* **TRY IT**
Across the data below, count every line where the string "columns" appears. Answer with the number alone.

Start of DATA SEGMENT

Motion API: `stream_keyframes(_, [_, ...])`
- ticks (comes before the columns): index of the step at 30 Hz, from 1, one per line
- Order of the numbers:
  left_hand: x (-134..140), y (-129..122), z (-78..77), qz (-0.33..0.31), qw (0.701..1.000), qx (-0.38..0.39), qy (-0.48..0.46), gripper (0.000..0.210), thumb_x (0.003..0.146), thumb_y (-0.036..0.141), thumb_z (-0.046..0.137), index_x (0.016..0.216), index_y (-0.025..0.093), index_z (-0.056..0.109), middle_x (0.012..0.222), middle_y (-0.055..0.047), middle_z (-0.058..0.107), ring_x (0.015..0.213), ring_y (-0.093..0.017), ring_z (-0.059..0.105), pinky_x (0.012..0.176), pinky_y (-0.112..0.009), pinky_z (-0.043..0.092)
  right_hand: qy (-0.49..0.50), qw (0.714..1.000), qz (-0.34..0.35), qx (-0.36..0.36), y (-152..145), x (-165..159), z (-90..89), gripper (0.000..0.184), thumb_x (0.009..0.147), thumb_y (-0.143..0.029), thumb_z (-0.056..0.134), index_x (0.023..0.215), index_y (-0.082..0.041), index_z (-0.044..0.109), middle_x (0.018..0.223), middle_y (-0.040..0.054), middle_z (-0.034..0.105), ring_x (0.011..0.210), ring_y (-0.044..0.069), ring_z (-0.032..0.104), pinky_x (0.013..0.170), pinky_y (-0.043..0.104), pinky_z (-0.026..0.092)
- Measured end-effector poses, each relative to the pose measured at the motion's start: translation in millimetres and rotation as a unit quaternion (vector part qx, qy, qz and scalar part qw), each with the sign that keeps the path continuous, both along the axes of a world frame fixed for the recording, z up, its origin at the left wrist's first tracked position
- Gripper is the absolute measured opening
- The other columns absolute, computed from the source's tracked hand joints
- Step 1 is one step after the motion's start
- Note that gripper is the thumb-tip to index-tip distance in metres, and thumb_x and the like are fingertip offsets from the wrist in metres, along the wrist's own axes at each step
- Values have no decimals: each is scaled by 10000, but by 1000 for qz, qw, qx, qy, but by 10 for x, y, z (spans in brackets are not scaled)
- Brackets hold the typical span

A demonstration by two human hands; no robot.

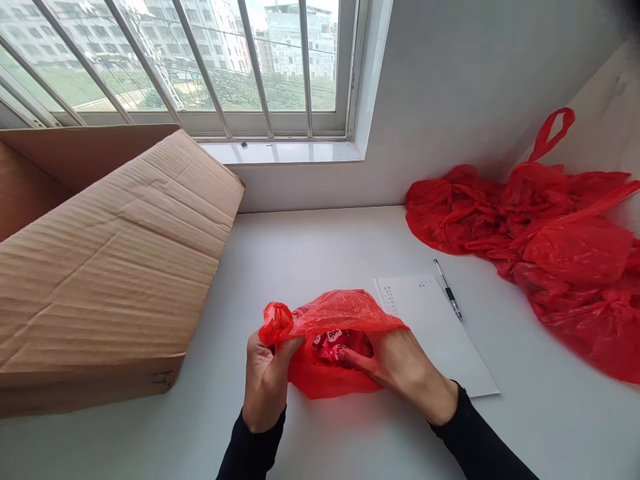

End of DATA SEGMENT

* **SOLVED EXERCISE**
2